▶ Exercise directions
Transcribe the data in full and exactly, omitting any pictures.

▶ Data below
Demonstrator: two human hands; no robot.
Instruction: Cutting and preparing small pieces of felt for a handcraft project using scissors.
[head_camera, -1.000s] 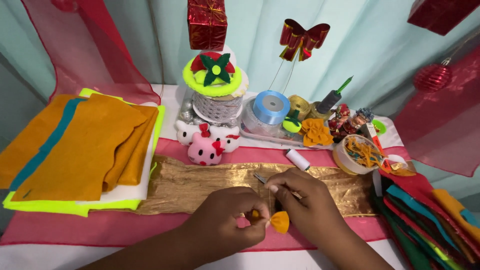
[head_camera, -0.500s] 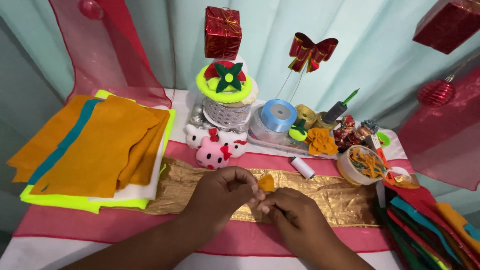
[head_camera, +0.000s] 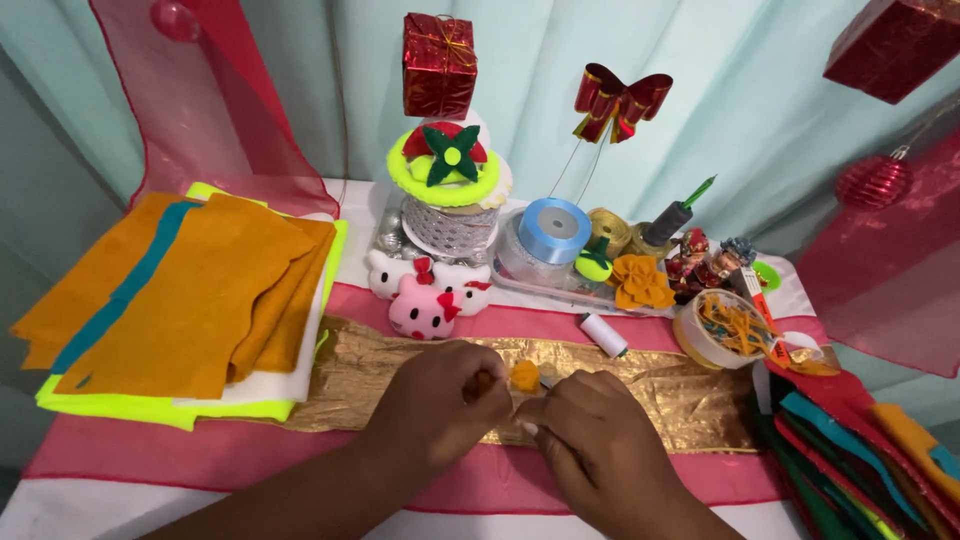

▶ Reply to the task
Demonstrator: two human hands; no robot.
Instruction: Cutting and preparing small pieces of felt for a handcraft project using scissors.
[head_camera, -1.000s] 
[head_camera, -0.500s] 
[head_camera, +0.000s] 

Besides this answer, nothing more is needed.